SEA Currents: SSV Robert C. Seamans

April 06, 2019

Saying Goodbye to New Zealand and Friends

Ginny Svec, A Watch, Smith College


Claire and I on the quarter deck at sunrise!

Ship's Log

Noon Position
43º52.517’ S x 176º49.85’ W

Chatham Islands



Souls on board

It’s the first April 6th here on the Robert C. Seamans! We will cross the international dateline and move back a day at one am our time tonight. I am a part of A watch here on ship, and today A watch had morning watch from 7 am to 1 pm and will have watch dawn watch at the time change, from 1 am tonight to 7 am tomorrow morning—the second April 6th! Today at the start of watch there was a beautiful sunrise. I’m pictured here with another watch member, Claire, enjoying some of those beautiful morning rays. We made our way to the Chatham Islands in order to say goodbye to one of our crew members. We were sad to see her go, but we wished her well on her journeys back home.

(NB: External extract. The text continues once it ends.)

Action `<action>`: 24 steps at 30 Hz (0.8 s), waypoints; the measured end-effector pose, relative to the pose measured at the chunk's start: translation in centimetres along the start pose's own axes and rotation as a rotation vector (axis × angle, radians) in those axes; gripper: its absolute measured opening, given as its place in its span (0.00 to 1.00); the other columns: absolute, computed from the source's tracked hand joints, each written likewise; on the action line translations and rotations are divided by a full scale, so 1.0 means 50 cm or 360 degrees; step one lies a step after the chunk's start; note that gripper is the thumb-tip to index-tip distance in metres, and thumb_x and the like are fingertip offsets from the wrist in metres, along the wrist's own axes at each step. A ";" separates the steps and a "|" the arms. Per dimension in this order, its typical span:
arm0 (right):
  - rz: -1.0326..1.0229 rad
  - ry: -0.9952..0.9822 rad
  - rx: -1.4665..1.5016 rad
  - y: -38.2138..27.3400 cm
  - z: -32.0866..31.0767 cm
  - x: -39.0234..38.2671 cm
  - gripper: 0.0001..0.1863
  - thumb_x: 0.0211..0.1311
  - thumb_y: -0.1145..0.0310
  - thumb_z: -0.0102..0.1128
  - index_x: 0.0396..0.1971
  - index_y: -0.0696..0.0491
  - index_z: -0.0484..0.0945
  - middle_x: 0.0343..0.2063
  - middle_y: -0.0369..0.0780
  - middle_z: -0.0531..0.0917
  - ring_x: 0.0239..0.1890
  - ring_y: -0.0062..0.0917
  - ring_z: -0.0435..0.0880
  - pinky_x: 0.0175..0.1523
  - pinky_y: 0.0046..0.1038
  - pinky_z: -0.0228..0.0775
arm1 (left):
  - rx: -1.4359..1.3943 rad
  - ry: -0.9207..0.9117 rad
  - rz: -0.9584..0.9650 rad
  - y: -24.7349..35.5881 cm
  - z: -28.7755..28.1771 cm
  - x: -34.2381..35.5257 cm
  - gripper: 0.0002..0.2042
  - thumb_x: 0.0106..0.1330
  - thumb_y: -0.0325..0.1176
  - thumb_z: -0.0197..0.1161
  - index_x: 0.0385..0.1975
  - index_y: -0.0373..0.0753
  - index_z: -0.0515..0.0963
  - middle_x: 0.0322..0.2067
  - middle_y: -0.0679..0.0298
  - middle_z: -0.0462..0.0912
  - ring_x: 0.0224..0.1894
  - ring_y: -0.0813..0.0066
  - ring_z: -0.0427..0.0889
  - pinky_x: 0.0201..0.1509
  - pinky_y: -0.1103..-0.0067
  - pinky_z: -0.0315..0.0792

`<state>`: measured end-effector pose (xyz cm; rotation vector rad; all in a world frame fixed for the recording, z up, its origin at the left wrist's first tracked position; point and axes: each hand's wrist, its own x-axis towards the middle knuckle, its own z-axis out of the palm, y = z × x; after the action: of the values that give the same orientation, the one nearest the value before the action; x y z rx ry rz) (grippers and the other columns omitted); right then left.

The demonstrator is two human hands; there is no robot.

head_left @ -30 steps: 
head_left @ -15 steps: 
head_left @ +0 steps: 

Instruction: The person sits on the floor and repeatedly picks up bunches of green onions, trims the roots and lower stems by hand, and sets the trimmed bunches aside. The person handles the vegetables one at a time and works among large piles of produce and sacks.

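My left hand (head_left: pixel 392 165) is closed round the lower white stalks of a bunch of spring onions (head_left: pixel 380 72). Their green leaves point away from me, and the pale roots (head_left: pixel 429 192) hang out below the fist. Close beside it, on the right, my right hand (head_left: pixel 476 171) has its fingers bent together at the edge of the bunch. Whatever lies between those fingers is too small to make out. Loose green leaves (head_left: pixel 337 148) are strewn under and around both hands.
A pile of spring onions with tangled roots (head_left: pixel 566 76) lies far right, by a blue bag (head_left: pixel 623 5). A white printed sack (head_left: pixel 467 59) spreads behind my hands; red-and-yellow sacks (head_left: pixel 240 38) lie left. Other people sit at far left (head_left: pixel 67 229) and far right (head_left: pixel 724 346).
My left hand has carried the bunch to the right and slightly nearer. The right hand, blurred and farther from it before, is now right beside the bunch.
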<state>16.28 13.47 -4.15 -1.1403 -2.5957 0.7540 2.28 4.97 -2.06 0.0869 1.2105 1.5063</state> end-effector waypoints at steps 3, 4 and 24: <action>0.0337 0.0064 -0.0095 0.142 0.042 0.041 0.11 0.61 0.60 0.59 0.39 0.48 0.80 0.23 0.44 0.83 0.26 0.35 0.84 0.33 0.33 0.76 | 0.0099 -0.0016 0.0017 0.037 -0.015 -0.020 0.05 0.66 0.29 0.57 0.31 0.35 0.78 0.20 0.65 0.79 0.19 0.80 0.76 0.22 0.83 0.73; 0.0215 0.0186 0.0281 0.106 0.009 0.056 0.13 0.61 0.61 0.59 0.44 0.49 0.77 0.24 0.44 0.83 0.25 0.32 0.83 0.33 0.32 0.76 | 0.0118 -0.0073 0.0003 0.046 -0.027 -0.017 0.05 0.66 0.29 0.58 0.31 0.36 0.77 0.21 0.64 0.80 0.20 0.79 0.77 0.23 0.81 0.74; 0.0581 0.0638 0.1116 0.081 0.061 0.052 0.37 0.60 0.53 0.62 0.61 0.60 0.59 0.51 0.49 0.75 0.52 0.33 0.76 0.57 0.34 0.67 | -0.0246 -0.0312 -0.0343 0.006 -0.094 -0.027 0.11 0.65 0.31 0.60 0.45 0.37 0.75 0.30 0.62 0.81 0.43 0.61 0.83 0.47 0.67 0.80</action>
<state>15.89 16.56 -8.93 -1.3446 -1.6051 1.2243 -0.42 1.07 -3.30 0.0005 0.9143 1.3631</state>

Today I was an engineer with the chief and assistant engineers Clare and Amber. Another watch member Mecky and I had to hand pump the fuel tank since the automatic fuel pump isn’t working properly. You could say it was arm day today because that was quite a workout. It’s also super-hot in the engine room, but it was cool helping out the engineers and learning some new things for the day. We were also on deck during watch, which was fun because we got to strike and furl some sails. I was at the helm and I was lookout for a bit, which can be amazing like the other night when we saw about 20 dolphins zooming below us colored with bioluminescence, or a pod of whales yesterday afternoon off the bow. After a successful watch, we had drill practice and then A Watch and a few others did A Watch Abs lead by our watch’s sailing intern Harry.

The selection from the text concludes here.